(Items listed in a dataset)
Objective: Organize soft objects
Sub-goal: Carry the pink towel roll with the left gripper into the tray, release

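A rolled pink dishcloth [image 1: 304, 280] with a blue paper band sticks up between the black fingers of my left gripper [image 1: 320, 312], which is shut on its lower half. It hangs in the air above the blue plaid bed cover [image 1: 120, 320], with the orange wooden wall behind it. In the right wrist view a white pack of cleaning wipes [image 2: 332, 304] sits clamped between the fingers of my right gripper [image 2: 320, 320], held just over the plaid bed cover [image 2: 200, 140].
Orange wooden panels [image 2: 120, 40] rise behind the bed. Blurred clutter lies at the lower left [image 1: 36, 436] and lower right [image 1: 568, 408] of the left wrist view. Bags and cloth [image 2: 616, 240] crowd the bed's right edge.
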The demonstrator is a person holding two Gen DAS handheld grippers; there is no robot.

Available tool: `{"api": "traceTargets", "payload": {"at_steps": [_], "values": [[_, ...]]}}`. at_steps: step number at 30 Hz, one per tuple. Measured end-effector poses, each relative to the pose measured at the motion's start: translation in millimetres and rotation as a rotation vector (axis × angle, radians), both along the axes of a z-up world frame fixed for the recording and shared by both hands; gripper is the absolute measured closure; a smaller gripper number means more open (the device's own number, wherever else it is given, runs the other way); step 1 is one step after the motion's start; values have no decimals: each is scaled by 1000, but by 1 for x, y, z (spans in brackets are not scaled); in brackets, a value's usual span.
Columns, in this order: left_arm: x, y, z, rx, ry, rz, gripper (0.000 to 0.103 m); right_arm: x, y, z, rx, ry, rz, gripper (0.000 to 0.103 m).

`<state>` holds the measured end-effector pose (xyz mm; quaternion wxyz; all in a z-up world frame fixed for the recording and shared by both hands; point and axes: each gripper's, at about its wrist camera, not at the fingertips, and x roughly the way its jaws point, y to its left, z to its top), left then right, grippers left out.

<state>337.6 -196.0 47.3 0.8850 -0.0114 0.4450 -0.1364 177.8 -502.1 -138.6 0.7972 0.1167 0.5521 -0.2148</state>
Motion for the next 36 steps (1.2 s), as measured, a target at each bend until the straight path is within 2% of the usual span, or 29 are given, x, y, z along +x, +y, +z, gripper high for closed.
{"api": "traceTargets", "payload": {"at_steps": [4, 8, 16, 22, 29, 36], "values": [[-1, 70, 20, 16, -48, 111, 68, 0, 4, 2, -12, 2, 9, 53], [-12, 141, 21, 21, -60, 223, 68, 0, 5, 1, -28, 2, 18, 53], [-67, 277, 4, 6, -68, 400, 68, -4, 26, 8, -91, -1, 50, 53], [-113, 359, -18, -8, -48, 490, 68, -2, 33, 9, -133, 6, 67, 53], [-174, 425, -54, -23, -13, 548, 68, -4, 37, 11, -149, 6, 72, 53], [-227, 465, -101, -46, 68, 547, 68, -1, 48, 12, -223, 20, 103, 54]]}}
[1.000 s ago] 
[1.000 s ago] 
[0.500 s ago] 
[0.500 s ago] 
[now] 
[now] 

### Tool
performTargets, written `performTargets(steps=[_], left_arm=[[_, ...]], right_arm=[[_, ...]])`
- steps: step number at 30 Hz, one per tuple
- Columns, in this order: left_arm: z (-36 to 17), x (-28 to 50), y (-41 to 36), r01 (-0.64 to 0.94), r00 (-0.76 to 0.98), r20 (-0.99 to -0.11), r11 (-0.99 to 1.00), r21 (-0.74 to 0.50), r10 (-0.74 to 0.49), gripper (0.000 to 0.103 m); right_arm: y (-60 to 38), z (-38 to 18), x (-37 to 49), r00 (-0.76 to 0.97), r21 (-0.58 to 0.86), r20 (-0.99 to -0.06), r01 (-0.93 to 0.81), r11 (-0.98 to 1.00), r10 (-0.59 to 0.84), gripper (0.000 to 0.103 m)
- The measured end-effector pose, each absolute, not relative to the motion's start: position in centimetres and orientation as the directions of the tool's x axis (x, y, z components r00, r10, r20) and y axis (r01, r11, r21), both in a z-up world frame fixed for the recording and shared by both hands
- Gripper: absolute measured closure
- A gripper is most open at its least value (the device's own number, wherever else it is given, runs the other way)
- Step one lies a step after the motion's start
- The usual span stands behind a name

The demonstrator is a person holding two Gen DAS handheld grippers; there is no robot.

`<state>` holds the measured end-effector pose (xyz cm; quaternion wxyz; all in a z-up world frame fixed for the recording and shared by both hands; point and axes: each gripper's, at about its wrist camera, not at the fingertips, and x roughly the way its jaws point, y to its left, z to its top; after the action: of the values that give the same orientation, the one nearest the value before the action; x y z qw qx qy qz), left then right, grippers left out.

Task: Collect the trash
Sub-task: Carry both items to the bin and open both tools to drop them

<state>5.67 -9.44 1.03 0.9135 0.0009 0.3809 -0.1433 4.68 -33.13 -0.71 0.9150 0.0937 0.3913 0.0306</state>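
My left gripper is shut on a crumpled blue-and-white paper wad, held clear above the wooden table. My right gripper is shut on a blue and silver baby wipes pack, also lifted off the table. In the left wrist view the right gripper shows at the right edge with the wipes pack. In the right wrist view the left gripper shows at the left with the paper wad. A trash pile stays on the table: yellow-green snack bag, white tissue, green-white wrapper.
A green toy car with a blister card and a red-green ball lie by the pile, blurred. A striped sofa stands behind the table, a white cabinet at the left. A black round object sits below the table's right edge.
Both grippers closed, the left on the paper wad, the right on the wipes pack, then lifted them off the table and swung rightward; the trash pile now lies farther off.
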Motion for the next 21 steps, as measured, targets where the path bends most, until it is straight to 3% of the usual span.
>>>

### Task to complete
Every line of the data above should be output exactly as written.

### Result for this task
Objective: Organize soft objects
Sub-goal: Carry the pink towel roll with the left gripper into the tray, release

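A rolled pink dishcloth [image 1: 304, 280] with a blue paper band sticks up between the black fingers of my left gripper [image 1: 320, 312], which is shut on its lower half. It hangs in the air above the blue plaid bed cover [image 1: 120, 320], with the orange wooden wall behind it. In the right wrist view a white pack of cleaning wipes [image 2: 332, 304] sits clamped between the fingers of my right gripper [image 2: 320, 320], held just over the plaid bed cover [image 2: 200, 140].
Orange wooden panels [image 2: 120, 40] rise behind the bed. Blurred clutter lies at the lower left [image 1: 36, 436] and lower right [image 1: 568, 408] of the left wrist view. Bags and cloth [image 2: 616, 240] crowd the bed's right edge.
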The demonstrator is a person holding two Gen DAS handheld grippers; there is no robot.

Available tool: `{"api": "traceTargets", "payload": {"at_steps": [_], "values": [[_, ...]]}}`. at_steps: step number at 30 Hz, one per tuple. Measured end-effector poses, each relative to the pose measured at the motion's start: translation in millimetres and rotation as a rotation vector (axis × angle, radians), both along the axes of a z-up world frame fixed for the recording and shared by both hands; gripper is the absolute measured closure; a smaller gripper number means more open (the device's own number, wherever else it is given, runs the other way); step 1 is one step after the motion's start; values have no decimals: each is scaled by 1000, but by 1 for x, y, z (spans in brackets are not scaled); in brackets, a value's usual span.
Columns, in this order: left_arm: x, y, z, rx, ry, rz, gripper (0.000 to 0.103 m); right_arm: x, y, z, rx, ry, rz, gripper (0.000 to 0.103 m).

`<state>` holds the measured end-effector pose (xyz mm; quaternion wxyz; all in a z-up world frame fixed for the recording and shared by both hands; point and axes: each gripper's, at about its wrist camera, not at the fingertips, and x roughly the way its jaws point, y to its left, z to its top), left then right, grippers left out.

<state>337.6 -196.0 47.3 0.8850 -0.0114 0.4450 -0.1364 177.8 -502.1 -138.6 0.7972 0.1167 0.5521 -0.2148</state>
Motion for the next 36 steps (1.2 s), as measured, a target at each bend until the straight path is within 2% of the usual span, or 29 are given, x, y, z along +x, +y, +z, gripper high for closed.
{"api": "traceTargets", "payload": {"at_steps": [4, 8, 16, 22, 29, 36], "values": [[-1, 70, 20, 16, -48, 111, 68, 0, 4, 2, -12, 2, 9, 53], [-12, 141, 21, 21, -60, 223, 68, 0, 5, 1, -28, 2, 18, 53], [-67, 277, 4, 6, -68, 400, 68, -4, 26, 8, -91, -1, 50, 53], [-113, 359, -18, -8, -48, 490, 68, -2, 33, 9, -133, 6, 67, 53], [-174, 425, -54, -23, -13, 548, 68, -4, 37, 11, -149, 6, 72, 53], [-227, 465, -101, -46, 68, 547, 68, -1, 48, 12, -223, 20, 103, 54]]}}
[1.000 s ago] 
[1.000 s ago] 
[0.500 s ago] 
[0.500 s ago] 
[now] 
[now] 

### Tool
performTargets, written `performTargets(steps=[_], left_arm=[[_, ...]], right_arm=[[_, ...]])`
- steps: step number at 30 Hz, one per tuple
- Columns, in this order: left_arm: z (-36 to 17), x (-28 to 50), y (-41 to 36), r01 (-0.64 to 0.94), r00 (-0.76 to 0.98), r20 (-0.99 to -0.11), r11 (-0.99 to 1.00), r21 (-0.74 to 0.50), r10 (-0.74 to 0.49), gripper (0.000 to 0.103 m); right_arm: y (-60 to 38), z (-38 to 18), x (-37 to 49), r00 (-0.76 to 0.97), r21 (-0.58 to 0.86), r20 (-0.99 to -0.06), r01 (-0.93 to 0.81), r11 (-0.98 to 1.00), r10 (-0.59 to 0.84), gripper (0.000 to 0.103 m)
- The measured end-effector pose, each absolute, not relative to the motion's start: position in centimetres and orientation as the directions of the tool's x axis (x, y, z components r00, r10, r20) and y axis (r01, r11, r21), both in a z-up world frame fixed for the recording and shared by both hands
- Gripper: absolute measured closure
- A gripper is most open at its least value (the device's own number, wherever else it is given, runs the other way)
- Step one lies a step after the motion's start
- The usual span stands behind a name

The demonstrator is a person holding two Gen DAS handheld grippers; there is no robot.

`<state>` holds the measured end-effector pose (xyz cm; quaternion wxyz; all in a z-up world frame fixed for the recording and shared by both hands; point and axes: each gripper's, at about its wrist camera, not at the fingertips, and x roughly the way its jaws point, y to its left, z to its top; after the action: of the values that give the same orientation, the one nearest the value before the action; x y z qw qx qy qz), left then right, grippers left out.

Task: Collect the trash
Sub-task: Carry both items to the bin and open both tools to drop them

<state>5.67 -9.44 1.03 0.9135 0.0009 0.3809 -0.1433 4.68 -33.13 -0.71 0.9150 0.0937 0.3913 0.0306</state>
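My left gripper is shut on a crumpled blue-and-white paper wad, held clear above the wooden table. My right gripper is shut on a blue and silver baby wipes pack, also lifted off the table. In the left wrist view the right gripper shows at the right edge with the wipes pack. In the right wrist view the left gripper shows at the left with the paper wad. A trash pile stays on the table: yellow-green snack bag, white tissue, green-white wrapper.
A green toy car with a blister card and a red-green ball lie by the pile, blurred. A striped sofa stands behind the table, a white cabinet at the left. A black round object sits below the table's right edge.
Both grippers closed, the left on the paper wad, the right on the wipes pack, then lifted them off the table and swung rightward; the trash pile now lies farther off.
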Motion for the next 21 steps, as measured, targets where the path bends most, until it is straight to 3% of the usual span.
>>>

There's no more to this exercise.